Пастор произнес обычную речь: господь призвал в свой дом юного Ганса Хеллера, и на небесах (здесь пастор не удержался и раза два чихнул) ему будет лучше, чем на грешной земле. Что ж, превосходно! Теперь можно и утешиться! Правда, сейчас небеса выглядели достаточно неприветливо, но покойник — говорили себе люди — этого уже не чувствовал, наверно, он и сам стал составной частью погоды. Когда церемония была закончена и могильщику вручены щедрые чаевые, когда венки и ленты были рассмотрены, оценены по достоинству и высказаны взаимные соболезнования, скорбящие родственники и знакомые направились в ресторацию вкушать вполне заслуженный поминальный обед.

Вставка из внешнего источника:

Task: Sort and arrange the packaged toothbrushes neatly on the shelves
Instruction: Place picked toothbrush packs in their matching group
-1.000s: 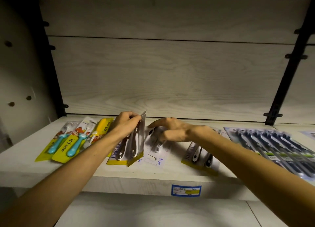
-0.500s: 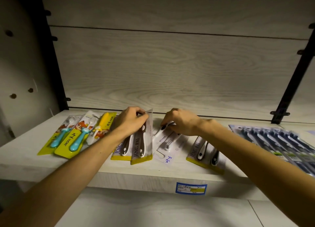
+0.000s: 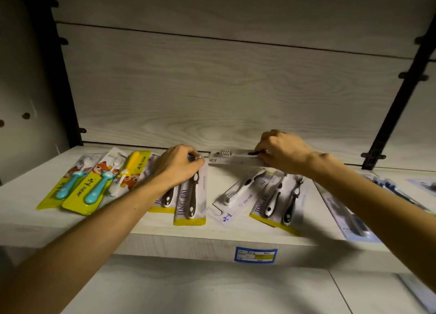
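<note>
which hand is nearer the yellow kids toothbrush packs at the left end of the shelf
Left. The left hand rests on a grey Jing Pai pack just right of the yellow kids packs. The right hand grips a white pack farther right, near the back wall.

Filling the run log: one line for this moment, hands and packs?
left hand holds upright pack | right hand holds white pack lifted crosswise near back wall | shelf | sorting unfinished
</note>
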The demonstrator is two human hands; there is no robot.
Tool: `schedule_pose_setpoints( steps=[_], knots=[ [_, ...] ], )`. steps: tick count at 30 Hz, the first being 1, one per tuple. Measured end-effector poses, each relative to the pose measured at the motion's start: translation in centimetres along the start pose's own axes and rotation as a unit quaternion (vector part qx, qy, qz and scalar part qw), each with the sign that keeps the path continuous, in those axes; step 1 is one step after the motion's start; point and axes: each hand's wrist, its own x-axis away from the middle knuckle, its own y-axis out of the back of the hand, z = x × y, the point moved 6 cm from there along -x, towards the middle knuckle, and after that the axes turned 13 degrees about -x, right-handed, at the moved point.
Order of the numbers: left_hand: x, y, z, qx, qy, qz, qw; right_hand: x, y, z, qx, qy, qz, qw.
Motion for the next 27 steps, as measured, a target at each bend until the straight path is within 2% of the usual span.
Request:
schedule_pose_setpoints(
  steps=[3,7,11,13,15,17,19,24,27],
  knots=[
    [0.2,-0.1,-0.6,-0.012,-0.011,-0.002,1.0,1.1,-0.3,1.1,-0.026,-0.075,0.004,0.997],
    [0.5,-0.4,-1.5,-0.005,-0.045,-0.003,0.999,1.9,-1.8,4.9,-0.169,-0.098,0.004,0.981],
    [0.6,-0.5,-1.7,-0.006,-0.068,0.026,0.997,2.2,-2.0,5.5,-0.351,-0.102,-0.002,0.931],
    [0.7,-0.8,-1.9,-0.03,-0.095,0.061,0.993,2.6,-2.1,3.8,-0.393,-0.133,-0.022,0.91],
    [0.8,-0.6,-2.2,-0.062,-0.123,0.071,0.988,3.2,-2.6,2.2,-0.36,-0.143,0.003,0.922],
    [0.8,-0.3,-3.0,-0.108,-0.155,0.074,0.979,3.7,-3.8,1.3,-0.276,-0.13,0.067,0.95],
    [0.6,0.1,-4.2,-0.106,-0.168,0.094,0.976,3.8,-4.7,0.9,-0.229,-0.111,0.109,0.961],
    [0.3,-0.6,-6.7,-0.094,-0.186,0.147,0.967,2.4,-4.7,1.8,-0.236,-0.036,0.078,0.968],
    [0.2,-1.2,-6.5,-0.055,-0.171,0.111,0.977,1.5,-5.2,2.2,-0.233,-0.033,0.11,0.966]
  ],
)
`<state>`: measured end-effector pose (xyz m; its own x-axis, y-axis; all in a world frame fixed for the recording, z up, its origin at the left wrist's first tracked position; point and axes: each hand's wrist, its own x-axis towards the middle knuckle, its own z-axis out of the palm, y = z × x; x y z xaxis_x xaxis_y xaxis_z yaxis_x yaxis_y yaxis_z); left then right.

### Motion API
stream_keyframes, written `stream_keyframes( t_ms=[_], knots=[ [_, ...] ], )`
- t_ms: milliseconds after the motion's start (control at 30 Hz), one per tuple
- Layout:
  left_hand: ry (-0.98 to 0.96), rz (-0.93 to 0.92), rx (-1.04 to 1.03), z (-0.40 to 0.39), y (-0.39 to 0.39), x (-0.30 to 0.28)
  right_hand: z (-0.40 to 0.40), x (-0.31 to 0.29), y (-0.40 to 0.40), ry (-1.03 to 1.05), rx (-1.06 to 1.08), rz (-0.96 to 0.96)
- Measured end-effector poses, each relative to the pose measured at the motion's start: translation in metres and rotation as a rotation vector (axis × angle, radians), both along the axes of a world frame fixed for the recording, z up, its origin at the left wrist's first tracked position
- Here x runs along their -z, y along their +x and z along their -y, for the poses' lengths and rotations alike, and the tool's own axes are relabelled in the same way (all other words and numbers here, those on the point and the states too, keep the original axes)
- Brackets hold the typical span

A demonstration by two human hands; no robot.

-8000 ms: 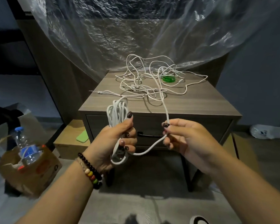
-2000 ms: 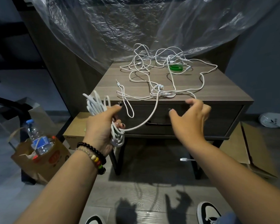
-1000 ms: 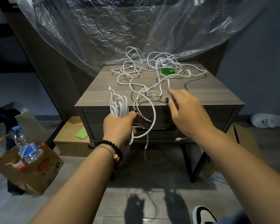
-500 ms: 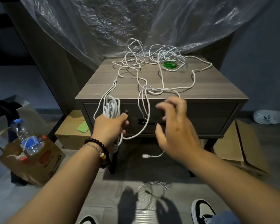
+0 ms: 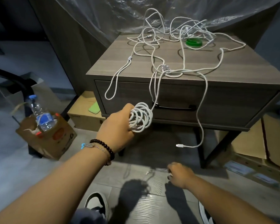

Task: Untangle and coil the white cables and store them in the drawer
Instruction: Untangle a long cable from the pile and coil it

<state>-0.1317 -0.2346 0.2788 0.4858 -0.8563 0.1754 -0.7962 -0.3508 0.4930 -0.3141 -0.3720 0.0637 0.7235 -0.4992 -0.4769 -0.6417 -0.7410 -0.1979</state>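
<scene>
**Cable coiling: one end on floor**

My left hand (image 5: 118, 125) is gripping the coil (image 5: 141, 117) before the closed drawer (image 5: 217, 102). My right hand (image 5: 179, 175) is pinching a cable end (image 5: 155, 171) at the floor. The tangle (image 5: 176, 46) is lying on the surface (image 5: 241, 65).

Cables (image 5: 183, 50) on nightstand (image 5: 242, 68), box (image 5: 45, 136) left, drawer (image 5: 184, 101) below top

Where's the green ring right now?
In the head view the green ring lies flat at the back right of the nightstand top, in among the tangled white cables, just in front of the plastic sheet.
</scene>
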Motion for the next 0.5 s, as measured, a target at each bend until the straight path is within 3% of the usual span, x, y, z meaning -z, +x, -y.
stream_keyframes(
  t_ms=[167,500],
  knots=[
    [0.102,0.222,0.077,0.016,-0.001,0.004,0.008,0.061,0.009,0.207,0.223,-0.024],
    [0.064,0.512,0.311,0.059,0.003,0.031,0.053,0.119,0.04,0.323,0.397,-0.065]
  ],
)
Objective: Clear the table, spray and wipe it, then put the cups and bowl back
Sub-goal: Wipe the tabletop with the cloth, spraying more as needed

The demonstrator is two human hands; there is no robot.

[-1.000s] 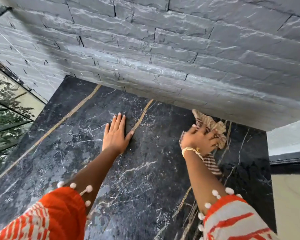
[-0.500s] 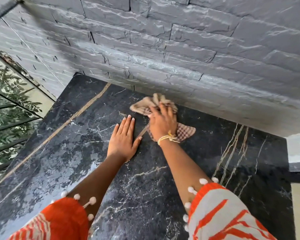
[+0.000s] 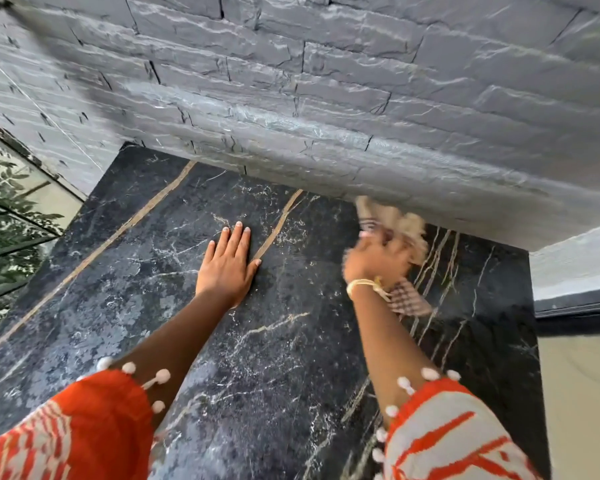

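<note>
The black marble table [image 3: 278, 375] with white and gold veins fills the middle of the view. My left hand [image 3: 227, 265] lies flat on it, palm down, fingers together, holding nothing. My right hand [image 3: 378, 261] is blurred with motion and presses a beige checked cloth [image 3: 400, 223] onto the far right part of the table, close to the wall. A corner of the cloth [image 3: 409, 301] trails behind my wrist. No cups, bowl or spray bottle are in view.
A grey stone-brick wall [image 3: 326, 98] runs along the table's far edge. A glass pane with green leaves behind it [image 3: 11, 216] stands at the left. The table's right edge [image 3: 534, 341] drops to a pale floor.
My right hand has swept the cloth to the right along the wall, from beside my left hand toward the table's far right. My left hand stays flat in place.
</note>
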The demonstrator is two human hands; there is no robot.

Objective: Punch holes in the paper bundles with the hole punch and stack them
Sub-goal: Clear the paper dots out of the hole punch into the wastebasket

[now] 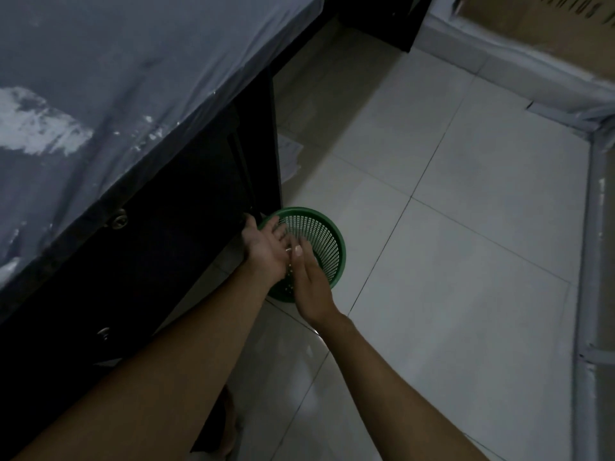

Но вахмистр Хабихт воздержался и не последовал за ними (хотя обед, конечно, предстоял хороший). Он не причислял себя к прочим жителям деревни, а благодаря своему мундиру чувствовал себя (или притворялся, что чувствует) человеком обособленным, обязанным сохранять известную дистанцию, изображать неподкупного стража закона. Он вернулся в караульню, в голые, почти не обставленные комнаты, повесил промокшую шинель поближе к печке, потом сел к столу, оперся локтями о покрытую клеенкой столешницу, от которой исходила приятная ему прохлада, и в этой обычной своей позе (делать-то ему, собственно, почти всегда было нечего) предался размышлениям.